» Your objective: Start to finish, return the listing below exactly, pictures excluded.

══════

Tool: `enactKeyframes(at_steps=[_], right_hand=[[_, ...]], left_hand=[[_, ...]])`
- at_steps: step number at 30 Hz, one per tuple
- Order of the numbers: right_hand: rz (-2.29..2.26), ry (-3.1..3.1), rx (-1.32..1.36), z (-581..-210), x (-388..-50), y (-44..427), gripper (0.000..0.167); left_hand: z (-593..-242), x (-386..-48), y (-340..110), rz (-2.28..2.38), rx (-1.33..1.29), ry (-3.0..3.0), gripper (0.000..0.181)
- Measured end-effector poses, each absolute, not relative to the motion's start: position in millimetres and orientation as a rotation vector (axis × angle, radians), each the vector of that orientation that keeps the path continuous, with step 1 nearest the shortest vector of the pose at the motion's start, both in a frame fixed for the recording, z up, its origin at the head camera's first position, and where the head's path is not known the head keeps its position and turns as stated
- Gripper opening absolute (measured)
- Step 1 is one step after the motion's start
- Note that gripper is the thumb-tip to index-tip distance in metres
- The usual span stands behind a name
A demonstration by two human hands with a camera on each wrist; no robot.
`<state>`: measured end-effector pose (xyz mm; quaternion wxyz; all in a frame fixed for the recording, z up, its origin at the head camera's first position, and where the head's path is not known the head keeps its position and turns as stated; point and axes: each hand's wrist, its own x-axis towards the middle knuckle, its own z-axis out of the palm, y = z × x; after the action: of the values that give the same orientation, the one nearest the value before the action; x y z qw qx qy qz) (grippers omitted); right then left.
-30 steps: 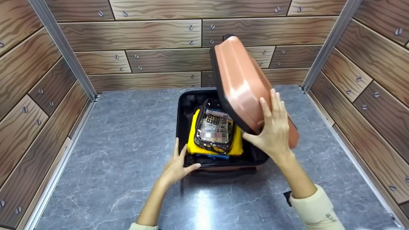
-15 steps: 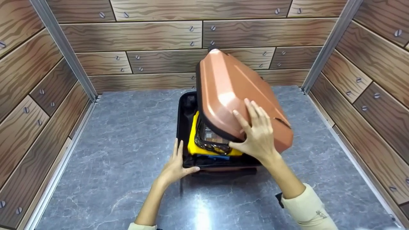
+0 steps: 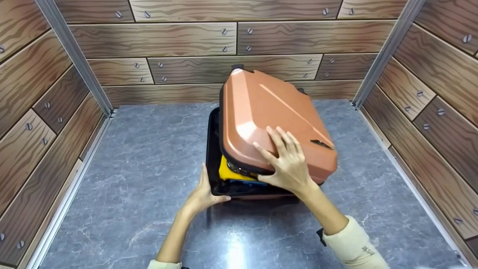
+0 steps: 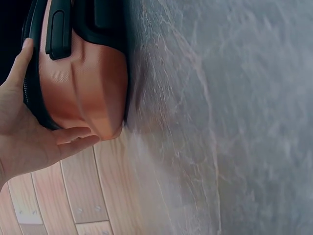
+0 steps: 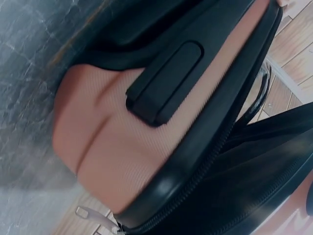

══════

» Solution to this problem:
Tool: `enactKeyframes(at_steps=[_], right_hand=[[_, ...]], left_hand=[[_, ...]])`
- at_steps: step number at 30 Hz, one per tuple
- Order of the numbers: right_hand: rz (-2.29..2.26), ry (-3.1..3.1), rx (-1.32..1.36), z (-581..-210), x (-388..-50), y (-44..427), gripper (0.000..0.167); left_hand: z (-593..-242), x (-386..-48), y (-340..110), rz (-2.28..2.38), rx (-1.33..1.29), ry (-3.0..3.0), gripper (0.000..0.181)
- Measured end-effector poses, each absolute, not relative to the motion's start: position in millimetres and orientation as a rotation vector (axis × angle, radians), each the vector of that orientation that keeps the path continuous, with step 1 nearest the shortest vector of the pose at the motion's start, both in a frame fixed for the recording, z up, its origin at the head camera's first position, and where the head's path is not known the head keeps its position and turns as stated
- Gripper opening absolute (measured)
- Step 1 is one step after the motion's start
- Note that gripper is the thumb-tip to index-tip distance in metres
- The usual span stands behind a name
A demonstration by two human hands with a camera on each wrist; no robot.
`<state>`: measured end-effector pose (xyz mm; quaternion wxyz; all in a frame fixed for the recording, z up, its origin at the head camera's first position, and where the head's path is not known the head keeps its position and turns as stated; point and axes: each hand's wrist, its own x-axis towards the middle knuckle, its own z-axis out of the palm, y = z × x; after the action: of the values that give the same orientation, the one nearest the value before the action; x y z qw qx qy qz) (grippers omitted); right then left.
-30 steps: 
-15 steps: 
+0 steps: 
+0 steps: 
+0 steps: 

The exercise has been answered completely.